*Task*
From the records below, extract only the lines running from the line with "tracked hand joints" to the line with "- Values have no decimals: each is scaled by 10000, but", both lines included, reproducing them exactly.

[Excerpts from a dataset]

━━━━━━━━━━━━━━━━

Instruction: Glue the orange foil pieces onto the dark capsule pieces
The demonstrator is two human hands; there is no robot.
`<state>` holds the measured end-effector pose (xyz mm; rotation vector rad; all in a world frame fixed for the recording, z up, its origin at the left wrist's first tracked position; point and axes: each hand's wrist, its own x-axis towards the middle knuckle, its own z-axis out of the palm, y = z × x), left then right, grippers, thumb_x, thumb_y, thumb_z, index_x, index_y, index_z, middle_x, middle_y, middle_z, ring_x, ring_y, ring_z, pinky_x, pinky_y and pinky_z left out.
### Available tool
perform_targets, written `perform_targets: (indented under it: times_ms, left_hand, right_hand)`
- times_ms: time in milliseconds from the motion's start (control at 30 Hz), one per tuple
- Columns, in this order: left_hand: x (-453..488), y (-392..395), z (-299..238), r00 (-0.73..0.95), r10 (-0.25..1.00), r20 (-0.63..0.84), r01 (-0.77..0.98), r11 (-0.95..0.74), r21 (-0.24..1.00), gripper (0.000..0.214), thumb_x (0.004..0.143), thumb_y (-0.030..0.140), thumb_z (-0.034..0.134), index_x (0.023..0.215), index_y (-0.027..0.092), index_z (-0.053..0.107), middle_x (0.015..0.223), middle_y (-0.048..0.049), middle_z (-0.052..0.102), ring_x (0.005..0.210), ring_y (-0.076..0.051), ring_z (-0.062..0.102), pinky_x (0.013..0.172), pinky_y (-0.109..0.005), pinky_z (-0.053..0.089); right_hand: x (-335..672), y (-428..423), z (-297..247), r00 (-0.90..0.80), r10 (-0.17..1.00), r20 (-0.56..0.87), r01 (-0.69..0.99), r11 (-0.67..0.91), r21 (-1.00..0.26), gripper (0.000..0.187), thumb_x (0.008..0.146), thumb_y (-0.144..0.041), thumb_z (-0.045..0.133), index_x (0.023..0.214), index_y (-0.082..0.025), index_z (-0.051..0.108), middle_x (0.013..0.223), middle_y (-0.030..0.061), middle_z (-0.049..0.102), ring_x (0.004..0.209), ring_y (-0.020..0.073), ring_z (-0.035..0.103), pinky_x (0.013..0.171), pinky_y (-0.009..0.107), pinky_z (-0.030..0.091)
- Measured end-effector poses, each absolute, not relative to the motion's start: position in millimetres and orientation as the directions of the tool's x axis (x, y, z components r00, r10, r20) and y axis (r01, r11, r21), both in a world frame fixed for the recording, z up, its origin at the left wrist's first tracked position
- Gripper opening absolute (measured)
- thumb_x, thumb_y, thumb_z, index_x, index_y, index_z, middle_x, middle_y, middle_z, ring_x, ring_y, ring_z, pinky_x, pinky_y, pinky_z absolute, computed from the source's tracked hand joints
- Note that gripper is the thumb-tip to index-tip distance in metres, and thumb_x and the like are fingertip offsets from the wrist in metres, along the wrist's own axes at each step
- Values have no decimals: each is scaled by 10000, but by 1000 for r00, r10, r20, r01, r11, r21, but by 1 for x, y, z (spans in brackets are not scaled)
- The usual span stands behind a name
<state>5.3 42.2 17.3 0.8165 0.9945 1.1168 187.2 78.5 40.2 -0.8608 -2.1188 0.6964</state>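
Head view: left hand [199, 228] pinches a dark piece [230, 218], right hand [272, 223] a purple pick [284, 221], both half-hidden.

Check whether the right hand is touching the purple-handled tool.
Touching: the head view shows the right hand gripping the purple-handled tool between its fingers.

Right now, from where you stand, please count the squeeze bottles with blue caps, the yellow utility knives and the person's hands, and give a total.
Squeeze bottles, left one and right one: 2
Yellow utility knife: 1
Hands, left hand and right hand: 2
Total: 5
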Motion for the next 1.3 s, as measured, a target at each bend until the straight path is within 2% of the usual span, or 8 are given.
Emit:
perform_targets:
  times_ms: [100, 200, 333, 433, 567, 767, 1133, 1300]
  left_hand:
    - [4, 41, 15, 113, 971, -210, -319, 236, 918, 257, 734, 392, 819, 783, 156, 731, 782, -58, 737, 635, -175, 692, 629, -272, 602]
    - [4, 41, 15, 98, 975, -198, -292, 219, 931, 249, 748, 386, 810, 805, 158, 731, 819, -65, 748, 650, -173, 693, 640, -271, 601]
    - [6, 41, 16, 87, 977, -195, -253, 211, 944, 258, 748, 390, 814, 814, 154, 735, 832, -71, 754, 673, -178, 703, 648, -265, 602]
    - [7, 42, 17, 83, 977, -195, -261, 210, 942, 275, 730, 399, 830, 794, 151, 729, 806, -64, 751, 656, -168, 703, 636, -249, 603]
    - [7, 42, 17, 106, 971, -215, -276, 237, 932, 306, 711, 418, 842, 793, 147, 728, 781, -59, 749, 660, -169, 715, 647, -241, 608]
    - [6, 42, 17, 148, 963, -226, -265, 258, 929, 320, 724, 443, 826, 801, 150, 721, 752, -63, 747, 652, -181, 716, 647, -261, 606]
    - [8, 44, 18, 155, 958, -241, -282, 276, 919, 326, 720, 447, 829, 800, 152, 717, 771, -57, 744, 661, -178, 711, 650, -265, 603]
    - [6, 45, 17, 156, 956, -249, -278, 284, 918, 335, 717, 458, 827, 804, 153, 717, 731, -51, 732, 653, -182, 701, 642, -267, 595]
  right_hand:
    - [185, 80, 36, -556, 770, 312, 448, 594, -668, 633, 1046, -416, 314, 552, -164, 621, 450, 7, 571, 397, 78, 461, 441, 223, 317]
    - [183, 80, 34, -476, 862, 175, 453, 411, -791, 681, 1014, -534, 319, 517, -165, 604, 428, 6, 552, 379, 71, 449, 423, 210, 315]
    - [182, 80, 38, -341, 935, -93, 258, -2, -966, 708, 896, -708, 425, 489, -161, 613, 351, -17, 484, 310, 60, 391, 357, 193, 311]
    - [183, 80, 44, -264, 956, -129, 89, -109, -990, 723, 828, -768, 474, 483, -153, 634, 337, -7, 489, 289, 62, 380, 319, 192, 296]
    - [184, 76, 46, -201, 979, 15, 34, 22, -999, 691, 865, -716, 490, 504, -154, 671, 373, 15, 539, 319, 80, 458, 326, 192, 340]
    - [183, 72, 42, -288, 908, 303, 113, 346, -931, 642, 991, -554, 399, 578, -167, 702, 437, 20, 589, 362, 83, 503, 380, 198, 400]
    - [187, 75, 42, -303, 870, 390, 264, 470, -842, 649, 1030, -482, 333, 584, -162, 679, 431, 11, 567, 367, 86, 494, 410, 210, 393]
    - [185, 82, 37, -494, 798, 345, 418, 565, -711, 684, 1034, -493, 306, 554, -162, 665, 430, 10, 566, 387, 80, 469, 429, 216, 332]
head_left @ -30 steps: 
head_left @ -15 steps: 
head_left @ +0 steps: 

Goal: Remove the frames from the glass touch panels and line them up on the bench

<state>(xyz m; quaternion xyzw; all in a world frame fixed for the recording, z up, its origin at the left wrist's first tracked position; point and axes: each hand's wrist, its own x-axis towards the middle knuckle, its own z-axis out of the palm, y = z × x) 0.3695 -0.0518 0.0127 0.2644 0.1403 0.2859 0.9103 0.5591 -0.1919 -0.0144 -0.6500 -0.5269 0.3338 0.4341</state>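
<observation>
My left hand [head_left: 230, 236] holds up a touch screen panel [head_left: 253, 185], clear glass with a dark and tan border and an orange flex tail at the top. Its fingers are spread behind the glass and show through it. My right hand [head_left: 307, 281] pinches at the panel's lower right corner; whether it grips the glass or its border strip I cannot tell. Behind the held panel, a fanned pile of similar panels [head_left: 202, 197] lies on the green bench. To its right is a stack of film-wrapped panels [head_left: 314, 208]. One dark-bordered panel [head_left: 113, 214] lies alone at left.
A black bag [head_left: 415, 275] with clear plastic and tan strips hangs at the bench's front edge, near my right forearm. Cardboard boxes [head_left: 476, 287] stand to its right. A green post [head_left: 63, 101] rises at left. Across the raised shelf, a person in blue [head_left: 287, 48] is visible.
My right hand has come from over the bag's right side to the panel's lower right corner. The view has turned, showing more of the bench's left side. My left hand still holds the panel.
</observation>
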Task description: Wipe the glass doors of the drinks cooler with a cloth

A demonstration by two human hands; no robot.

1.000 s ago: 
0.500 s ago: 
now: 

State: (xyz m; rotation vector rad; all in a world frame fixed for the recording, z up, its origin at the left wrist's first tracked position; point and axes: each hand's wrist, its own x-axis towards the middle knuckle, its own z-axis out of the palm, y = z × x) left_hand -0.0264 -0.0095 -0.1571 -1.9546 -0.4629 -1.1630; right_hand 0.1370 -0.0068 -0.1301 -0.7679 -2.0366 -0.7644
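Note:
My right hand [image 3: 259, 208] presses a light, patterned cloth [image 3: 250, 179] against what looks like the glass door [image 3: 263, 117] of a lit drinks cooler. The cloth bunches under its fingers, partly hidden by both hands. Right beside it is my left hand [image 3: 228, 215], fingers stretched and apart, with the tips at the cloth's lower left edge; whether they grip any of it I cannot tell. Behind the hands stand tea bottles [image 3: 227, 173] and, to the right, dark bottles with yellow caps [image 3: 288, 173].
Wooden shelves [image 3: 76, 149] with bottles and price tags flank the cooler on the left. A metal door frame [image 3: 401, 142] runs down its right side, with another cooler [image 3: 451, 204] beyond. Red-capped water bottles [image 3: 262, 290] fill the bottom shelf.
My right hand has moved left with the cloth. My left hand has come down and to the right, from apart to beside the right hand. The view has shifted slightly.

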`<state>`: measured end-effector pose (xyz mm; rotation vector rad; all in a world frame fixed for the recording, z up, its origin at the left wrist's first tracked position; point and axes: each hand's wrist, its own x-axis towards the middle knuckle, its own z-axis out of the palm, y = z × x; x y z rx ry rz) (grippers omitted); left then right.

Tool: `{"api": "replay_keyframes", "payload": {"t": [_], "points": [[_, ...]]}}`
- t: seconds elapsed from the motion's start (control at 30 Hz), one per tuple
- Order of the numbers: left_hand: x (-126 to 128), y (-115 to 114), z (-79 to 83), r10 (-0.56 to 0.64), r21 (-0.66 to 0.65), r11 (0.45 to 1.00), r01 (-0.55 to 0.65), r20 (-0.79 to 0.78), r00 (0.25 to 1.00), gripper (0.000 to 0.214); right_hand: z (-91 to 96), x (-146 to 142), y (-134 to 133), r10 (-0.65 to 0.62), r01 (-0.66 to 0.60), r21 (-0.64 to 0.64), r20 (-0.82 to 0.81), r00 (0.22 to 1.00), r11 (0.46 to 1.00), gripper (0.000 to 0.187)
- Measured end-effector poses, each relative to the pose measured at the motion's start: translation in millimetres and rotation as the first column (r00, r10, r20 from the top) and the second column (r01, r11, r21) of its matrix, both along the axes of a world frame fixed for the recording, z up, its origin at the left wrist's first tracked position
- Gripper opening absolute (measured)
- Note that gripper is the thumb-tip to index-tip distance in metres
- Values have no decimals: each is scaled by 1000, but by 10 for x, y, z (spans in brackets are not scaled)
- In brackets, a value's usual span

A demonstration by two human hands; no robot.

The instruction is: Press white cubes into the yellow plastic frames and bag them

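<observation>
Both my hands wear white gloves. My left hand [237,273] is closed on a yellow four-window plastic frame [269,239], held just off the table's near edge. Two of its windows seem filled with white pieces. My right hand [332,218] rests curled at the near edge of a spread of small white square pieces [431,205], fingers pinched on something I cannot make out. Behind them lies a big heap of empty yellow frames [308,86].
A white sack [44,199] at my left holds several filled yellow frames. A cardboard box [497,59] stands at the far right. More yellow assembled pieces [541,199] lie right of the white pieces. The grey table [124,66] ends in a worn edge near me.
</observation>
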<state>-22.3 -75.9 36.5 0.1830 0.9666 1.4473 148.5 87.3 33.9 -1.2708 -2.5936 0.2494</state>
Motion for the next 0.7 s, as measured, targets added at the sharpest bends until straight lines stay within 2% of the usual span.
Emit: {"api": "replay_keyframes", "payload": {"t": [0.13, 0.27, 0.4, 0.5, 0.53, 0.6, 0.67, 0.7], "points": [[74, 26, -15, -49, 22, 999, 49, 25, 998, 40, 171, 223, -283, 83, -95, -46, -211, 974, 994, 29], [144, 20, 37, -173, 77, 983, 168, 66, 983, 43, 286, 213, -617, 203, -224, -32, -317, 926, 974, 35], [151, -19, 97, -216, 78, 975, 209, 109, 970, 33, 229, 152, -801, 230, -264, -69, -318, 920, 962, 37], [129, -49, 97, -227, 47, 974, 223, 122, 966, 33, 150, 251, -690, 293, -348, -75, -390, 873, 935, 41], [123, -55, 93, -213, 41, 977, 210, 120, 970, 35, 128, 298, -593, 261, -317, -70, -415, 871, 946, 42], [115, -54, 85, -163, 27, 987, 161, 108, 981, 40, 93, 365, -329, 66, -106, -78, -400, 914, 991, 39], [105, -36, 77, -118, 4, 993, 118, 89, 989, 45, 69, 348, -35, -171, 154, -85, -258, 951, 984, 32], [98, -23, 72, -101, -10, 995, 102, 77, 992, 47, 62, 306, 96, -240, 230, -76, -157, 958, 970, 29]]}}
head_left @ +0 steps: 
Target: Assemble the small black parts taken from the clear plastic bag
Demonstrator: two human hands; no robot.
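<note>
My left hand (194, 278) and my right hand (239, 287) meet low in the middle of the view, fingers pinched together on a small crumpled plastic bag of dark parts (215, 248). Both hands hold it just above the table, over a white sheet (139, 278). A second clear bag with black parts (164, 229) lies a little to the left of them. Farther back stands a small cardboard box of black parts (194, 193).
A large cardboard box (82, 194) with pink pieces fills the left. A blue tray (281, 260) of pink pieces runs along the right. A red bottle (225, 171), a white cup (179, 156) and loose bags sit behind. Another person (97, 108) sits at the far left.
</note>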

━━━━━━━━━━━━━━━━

*Result of this task*
- thumb_x, thumb_y, thumb_z, index_x, index_y, index_z, middle_x, middle_y, middle_z, ring_x, ring_y, ring_z, pinky_x, pinky_y, pinky_z absolute, computed from the source's tracked hand joints
- Note that gripper is the thumb-tip to index-tip distance in metres, and thumb_x and the like are fingertip offsets from the wrist in metres, along the wrist's own axes at each step
- Values have no decimals: each is scaled by 10000, but by 1000 for r00, r10, r20, r01, r11, r21, but by 1 for x, y, z (spans in brackets are not scaled)

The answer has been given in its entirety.